Your assignment
What follows is a set of records; repeat them exactly, without the pictures.

Data excerpts
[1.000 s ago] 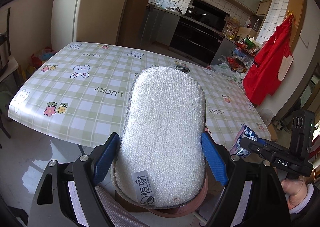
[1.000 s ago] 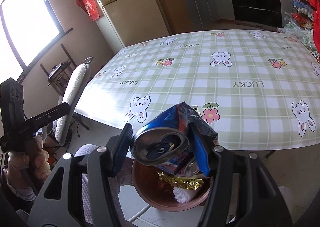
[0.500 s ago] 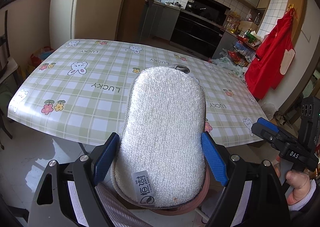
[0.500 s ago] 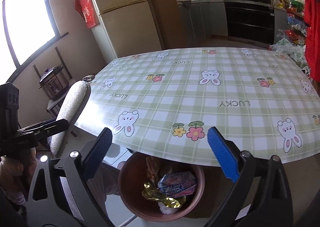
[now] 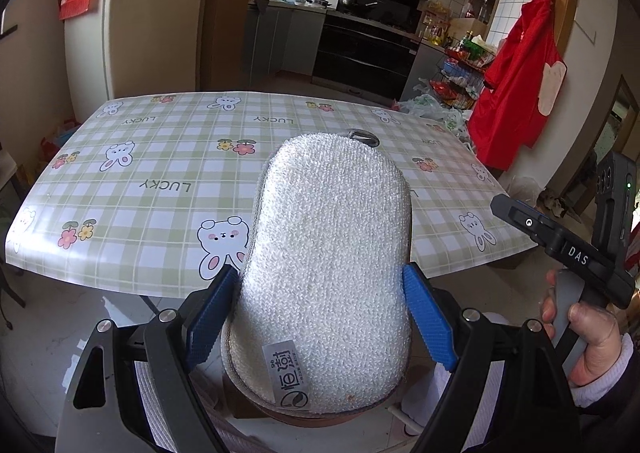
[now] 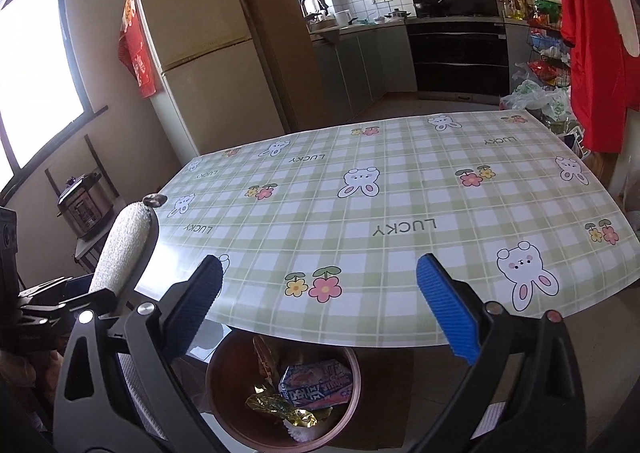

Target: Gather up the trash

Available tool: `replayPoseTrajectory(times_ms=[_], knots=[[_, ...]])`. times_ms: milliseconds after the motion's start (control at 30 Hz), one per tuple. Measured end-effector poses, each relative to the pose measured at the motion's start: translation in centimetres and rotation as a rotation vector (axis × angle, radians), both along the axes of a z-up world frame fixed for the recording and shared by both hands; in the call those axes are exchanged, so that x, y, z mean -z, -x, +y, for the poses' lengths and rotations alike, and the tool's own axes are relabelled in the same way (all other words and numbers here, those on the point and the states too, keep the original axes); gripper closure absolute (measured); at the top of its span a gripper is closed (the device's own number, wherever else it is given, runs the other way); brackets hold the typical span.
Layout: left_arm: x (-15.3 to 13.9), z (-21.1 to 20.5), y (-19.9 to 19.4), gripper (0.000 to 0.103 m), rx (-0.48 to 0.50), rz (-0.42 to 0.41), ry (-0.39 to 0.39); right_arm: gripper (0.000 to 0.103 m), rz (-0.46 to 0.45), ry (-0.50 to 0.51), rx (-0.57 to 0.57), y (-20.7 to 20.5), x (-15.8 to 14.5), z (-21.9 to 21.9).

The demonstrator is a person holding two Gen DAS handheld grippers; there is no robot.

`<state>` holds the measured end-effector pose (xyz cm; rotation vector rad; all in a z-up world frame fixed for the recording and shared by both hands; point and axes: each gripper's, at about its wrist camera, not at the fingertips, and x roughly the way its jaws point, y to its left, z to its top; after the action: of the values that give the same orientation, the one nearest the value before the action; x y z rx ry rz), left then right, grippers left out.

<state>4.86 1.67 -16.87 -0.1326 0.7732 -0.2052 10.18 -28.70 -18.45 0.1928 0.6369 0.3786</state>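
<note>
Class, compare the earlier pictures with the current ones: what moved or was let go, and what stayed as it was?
The right gripper let go of the crushed can: its jaws have just been opening and now stand wide with nothing between them. The can is no longer in view; a wrapper lies in the brown bin below. Unchanged: the left gripper stays clamped on the white sponge.

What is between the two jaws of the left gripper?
A white scrubbing sponge sits between the jaws of the left gripper, its sides against both blue pads. The left wrist view shows this.
</note>
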Motion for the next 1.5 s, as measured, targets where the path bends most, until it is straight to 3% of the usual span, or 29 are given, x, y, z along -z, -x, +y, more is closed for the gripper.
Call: replayPoseTrajectory(times_ms=[400, 567, 967, 1200, 1500], knots=[[1.9, -1.8, -1.1, 0.017, 0.062, 0.065, -0.006, 0.007, 0.021, -0.019, 0.053, 0.2, 0.8, -1.8], [2.3, 0.0, -1.4, 0.011, -0.002, 0.071, 0.012, 0.007, 0.038, -0.008, 0.045, -0.1, 1.1, -1.2], [2.0, 3.3, -1.0, 0.01, -0.134, 0.046, -0.005, 0.007, 0.042, 0.051, 0.01, -0.1, 1.0, 0.7], [-0.1, 3.0, -1.2, 0.008, -0.116, -0.011, -0.048, 0.006, 0.027, 0.122, 0.027, -0.2, -1.0, 1.4], [-5.0, 2.3, -1.7, 0.007, -0.108, -0.136, -0.073, 0.006, -0.066, 0.205, 0.071, 1.3, -7.1, 1.6]])
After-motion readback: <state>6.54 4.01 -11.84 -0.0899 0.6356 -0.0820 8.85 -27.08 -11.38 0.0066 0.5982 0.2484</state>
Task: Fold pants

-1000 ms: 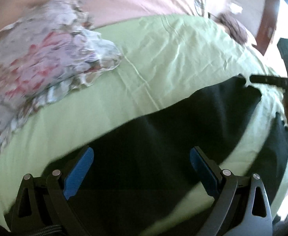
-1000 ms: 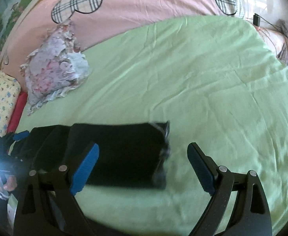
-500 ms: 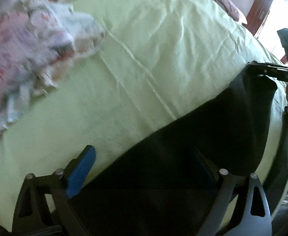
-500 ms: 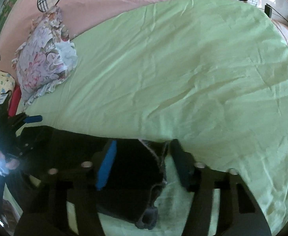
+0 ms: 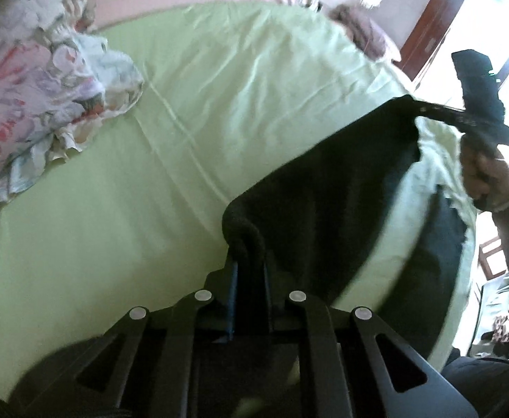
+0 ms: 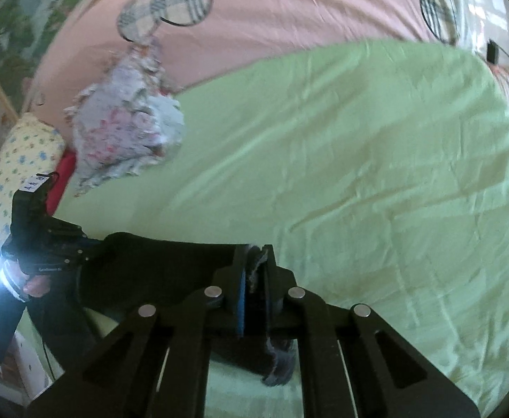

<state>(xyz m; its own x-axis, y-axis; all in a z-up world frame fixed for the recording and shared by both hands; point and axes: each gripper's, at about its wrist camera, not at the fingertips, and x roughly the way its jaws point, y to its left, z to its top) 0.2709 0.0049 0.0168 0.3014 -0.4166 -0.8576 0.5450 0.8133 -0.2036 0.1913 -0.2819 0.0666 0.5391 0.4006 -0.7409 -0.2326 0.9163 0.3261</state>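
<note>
The black pants point(image 5: 327, 195) hang stretched between my two grippers above the green sheet point(image 5: 185, 160). My left gripper point(image 5: 247, 261) is shut on one corner of the pants, the cloth bunched over its tips. My right gripper point(image 6: 254, 271) is shut on the other end, on a frayed hem point(image 6: 254, 261). In the left wrist view the right gripper point(image 5: 428, 108) shows at far right, pinching the far corner. In the right wrist view the left gripper point(image 6: 91, 244) shows at left, holding the pants point(image 6: 171, 268). A lower part of the pants point(image 5: 439, 264) hangs toward the bed's edge.
A floral ruffled pillow point(image 5: 35, 101) lies at the left on the sheet, also in the right wrist view point(image 6: 125, 129). A pink sheet point(image 6: 289, 14) with plaid shapes lies behind. A yellow patterned bolster point(image 6: 14, 167) is at far left. A wooden door frame point(image 5: 435, 17) stands at right.
Both grippers went from open over the flat pants to shut on their ends. The pants are now lifted off the sheet and stretched between them.
</note>
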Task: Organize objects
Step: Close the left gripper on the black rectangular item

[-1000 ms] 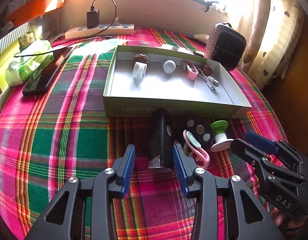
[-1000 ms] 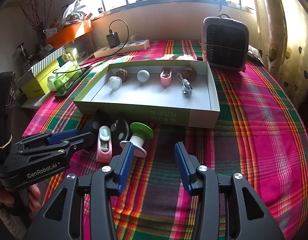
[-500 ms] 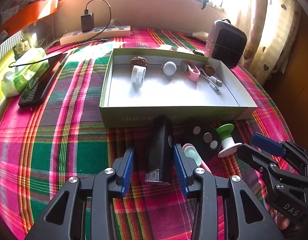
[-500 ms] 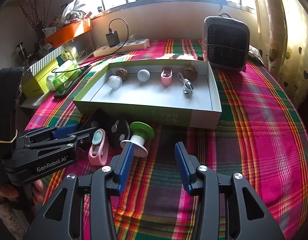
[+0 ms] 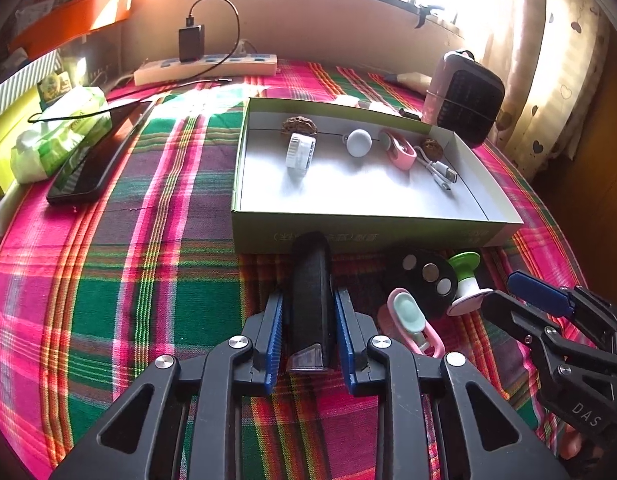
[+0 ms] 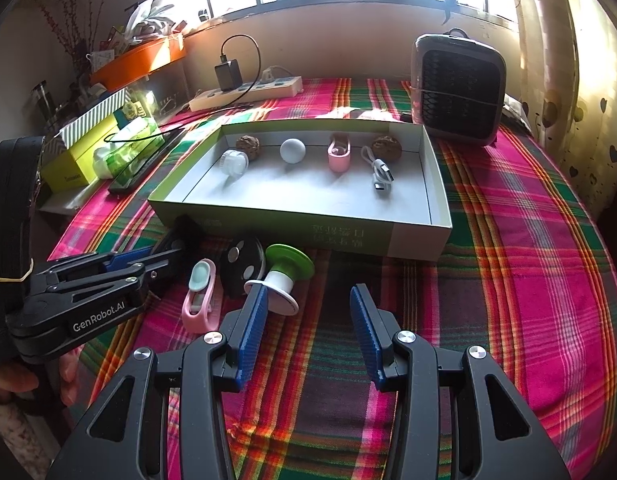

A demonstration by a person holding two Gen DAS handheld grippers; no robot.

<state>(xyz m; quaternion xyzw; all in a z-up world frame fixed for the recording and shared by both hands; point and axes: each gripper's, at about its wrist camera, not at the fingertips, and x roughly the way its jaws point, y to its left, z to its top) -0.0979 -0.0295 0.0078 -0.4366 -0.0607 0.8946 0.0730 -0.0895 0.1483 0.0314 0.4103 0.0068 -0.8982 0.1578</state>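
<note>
Now the left gripper (image 5: 308,320) had its blue pads against both sides of the black clipper (image 5: 310,292), which lay lengthwise just in front of the box (image 5: 364,236), its far tip almost at the box's near wall. Half a second before, the pads stood wider with gaps beside the clipper; they had since closed in on it. Right of the clipper, a pink clip (image 5: 412,320), a black disc (image 5: 426,280) and a green-capped spool (image 5: 466,280) crowded the strip before the box, leaving little room there. Left of the clipper the plaid cloth (image 5: 148,280) lay bare. The right gripper (image 6: 308,320) hung wide apart over bare cloth, its left pad just beside the spool, unchanged from before. Inside the box, items lined the far wall, and its near floor was free.
</note>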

Worked solution
[1.000 s ago] 
[1.000 s ago] 
[0.500 s ago] 
[0.500 s ago] 
[now] 
[now] 

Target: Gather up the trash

Available tool: `replayPoseTrajectory(times_ms=[_], knots=[[_, ...]])`. times_ms: milliseconds after the motion's start (control at 30 Hz), one per tuple. Measured end-effector poses, each relative to the pose measured at the motion's start: translation in centimetres and rotation as a rotation vector (axis × angle, radians), both along the axes of a z-up world frame fixed for the recording and shared by both hands; in the call those axes are exchanged, so that x, y, z mean -z, -x, +y, for the poses' lengths and rotations alike, and the tool's own axes are relabelled in the same way (all other words and numbers here, those on the point and the states too, keep the original axes); gripper closure absolute (measured); at the top of its span a gripper is closed (the device's own number, wherever else it is given, runs the other way); brackets hold the typical span.
Layout: left_arm: x (-15.3 to 13.9), z (-21.1 to 20.5), y (-19.9 to 19.4), gripper (0.000 to 0.103 m), rx (-0.48 to 0.50), rz (-0.42 to 0.41), ry (-0.39 to 0.39); right_arm: gripper (0.000 to 0.103 m), rz (-0.46 to 0.45), ry (-0.50 to 0.51), rx (-0.57 to 0.57), y (-20.7 to 20.5), x (-15.8 to 14.5), z (-21.9 to 21.9).

The demonstrator is a person holding two Gen DAS handheld grippers; there is no robot.

`<state>` holds the measured end-effector pose (xyz cm; rotation vector rad; all in a z-up world frame fixed for the recording and shared by both hands; point and axes: each gripper's, at about its wrist camera, not at the fingertips, and x roughly the way its jaws point, y to its left, z to its top; after the action: of the values that give the same orientation, the one nearest the value before the action; x y z rx ry rz), left then right, grippers left out.

<state>4.86 1.67 -16.87 -0.1326 0.7732 -0.2052 10.18 -28.70 -18.45 0.1928 0.6369 0.3786</state>
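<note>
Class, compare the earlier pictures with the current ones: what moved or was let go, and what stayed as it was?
The right gripper let go of the crushed can: its jaws have just been opening and now stand wide with nothing between them. The can is no longer in view; a wrapper lies in the brown bin below. Unchanged: the left gripper stays clamped on the white sponge.

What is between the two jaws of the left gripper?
A white scrubbing sponge sits between the jaws of the left gripper, its sides against both blue pads. The left wrist view shows this.
</note>
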Motion for the next 1.5 s, as measured, targets where the path bends most, until it is straight to 3% of the usual span, or 29 are given, x, y, z along -z, -x, +y, more is closed for the gripper.
Call: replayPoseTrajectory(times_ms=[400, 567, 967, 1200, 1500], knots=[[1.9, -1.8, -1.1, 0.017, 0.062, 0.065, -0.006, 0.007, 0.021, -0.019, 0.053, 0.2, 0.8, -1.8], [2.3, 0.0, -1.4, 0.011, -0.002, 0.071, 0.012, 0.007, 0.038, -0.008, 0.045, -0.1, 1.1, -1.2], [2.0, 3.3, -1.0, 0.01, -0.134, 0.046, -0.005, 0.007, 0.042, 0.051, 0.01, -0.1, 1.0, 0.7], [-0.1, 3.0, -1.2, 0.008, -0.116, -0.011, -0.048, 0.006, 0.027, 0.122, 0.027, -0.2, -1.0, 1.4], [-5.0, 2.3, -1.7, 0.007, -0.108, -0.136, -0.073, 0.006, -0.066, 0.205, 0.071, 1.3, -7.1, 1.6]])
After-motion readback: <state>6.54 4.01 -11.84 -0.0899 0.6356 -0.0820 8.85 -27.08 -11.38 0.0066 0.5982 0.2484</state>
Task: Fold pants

-1000 ms: 
-1000 ms: 
-500 ms: 
-500 ms: 
+0 ms: 
+0 ms: 

<state>(xyz m; its own x-axis, y-axis; all in a z-up world frame fixed for the recording and shared by both hands; point and axes: each gripper's, at about its wrist camera, not at the fingertips, and x roughly the way its jaws point, y to its left, z to its top) 0.2709 0.0049 0.0168 0.3014 -0.4166 -0.8576 0.5450 0.8133 -0.2036 0.1913 -0.2819 0.0666 0.5391 0.4006 -0.7409 -0.2326 0.9163 0.3261</state>
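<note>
The black pants point(image 5: 327, 195) hang stretched between my two grippers above the green sheet point(image 5: 185, 160). My left gripper point(image 5: 247, 261) is shut on one corner of the pants, the cloth bunched over its tips. My right gripper point(image 6: 254, 271) is shut on the other end, on a frayed hem point(image 6: 254, 261). In the left wrist view the right gripper point(image 5: 428, 108) shows at far right, pinching the far corner. In the right wrist view the left gripper point(image 6: 91, 244) shows at left, holding the pants point(image 6: 171, 268). A lower part of the pants point(image 5: 439, 264) hangs toward the bed's edge.
A floral ruffled pillow point(image 5: 35, 101) lies at the left on the sheet, also in the right wrist view point(image 6: 125, 129). A pink sheet point(image 6: 289, 14) with plaid shapes lies behind. A yellow patterned bolster point(image 6: 14, 167) is at far left. A wooden door frame point(image 5: 435, 17) stands at right.
Both grippers went from open over the flat pants to shut on their ends. The pants are now lifted off the sheet and stretched between them.
</note>
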Task: Organize objects
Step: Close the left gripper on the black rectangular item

[-1000 ms] 
[-1000 ms] 
[-500 ms] 
[-500 ms] 
[+0 ms] 
[+0 ms] 

A demonstration by a person holding two Gen DAS handheld grippers; no robot.

<state>(xyz m; quaternion xyzw; all in a z-up world frame fixed for the recording and shared by both hands; point and axes: each gripper's, at about its wrist camera, not at the fingertips, and x roughly the way its jaws point, y to its left, z to its top) -0.0979 -0.0295 0.0078 -0.4366 -0.0607 0.8946 0.0730 -0.0895 0.1483 0.0314 0.4103 0.0068 -0.8982 0.1578</state>
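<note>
Now the left gripper (image 5: 308,320) had its blue pads against both sides of the black clipper (image 5: 310,292), which lay lengthwise just in front of the box (image 5: 364,236), its far tip almost at the box's near wall. Half a second before, the pads stood wider with gaps beside the clipper; they had since closed in on it. Right of the clipper, a pink clip (image 5: 412,320), a black disc (image 5: 426,280) and a green-capped spool (image 5: 466,280) crowded the strip before the box, leaving little room there. Left of the clipper the plaid cloth (image 5: 148,280) lay bare. The right gripper (image 6: 308,320) hung wide apart over bare cloth, its left pad just beside the spool, unchanged from before. Inside the box, items lined the far wall, and its near floor was free.
</note>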

What the answer needed to say has been said.